I just purchased the original Incra Jig and ran into a few problems which I mentioned in another post. I now have another issue that hopefully someone with the original jig can answer. On the instructional video they say that you can hold the jig in place with a clamp. I would rather use a couple of bolts and knobs but I'm not sure where to drill the holes in the table. Watching the video it seems that they never move the mounting board only the jig. If this is the case I was thinking about drilling the holes with the jig extended to the "0" mark or possibly the mark before "0". I would make the hole a little oblong to give it a little wiggle room.
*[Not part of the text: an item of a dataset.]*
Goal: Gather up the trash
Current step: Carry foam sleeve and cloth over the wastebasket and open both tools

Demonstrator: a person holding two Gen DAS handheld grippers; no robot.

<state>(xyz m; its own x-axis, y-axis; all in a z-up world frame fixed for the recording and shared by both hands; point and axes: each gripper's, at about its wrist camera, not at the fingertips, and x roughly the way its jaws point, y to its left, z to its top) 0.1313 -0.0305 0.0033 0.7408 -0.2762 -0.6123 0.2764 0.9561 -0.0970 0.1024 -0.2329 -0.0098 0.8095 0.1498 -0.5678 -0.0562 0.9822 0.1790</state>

Does this sound reasonable? If so is there a need to be able to move the jig all the way to the back of the table? I'm thinking that the only use for that would be if I wanted to put a dado in the center of a wider board since anything farther than the jig can be set at would be for rough work only. It doesn't seem that the jig settings could accurately be expanded further than the intended 7". To get the extra depth I would drill a second hole. I have marked on the attached photo the first hole as "A" and the second proposed hole as "B" and the distance that I could go back as 7"


----------



## JOAT (Apr 9, 2010)

I don't know, don't have an Incra jig, and never used one. But, if I had one, and needed information like that, I would ask Incra.


----------



## AxlMyk (Jun 13, 2006)

I mounted mine to a piece of MDF and clamp that to the table.


----------



## Jerry Bowen (Jun 25, 2011)

Art,
You need to get acquainted with Mark Mueller the tech for Incra, you will have lots of questions as you learn to use the jig and Mark is extremely good at giving help. Find his direct phone number at Incra's web site. You have a great product and will really enjoy learning how to use it. 

Jerry Bowen
Colorado City, TX


----------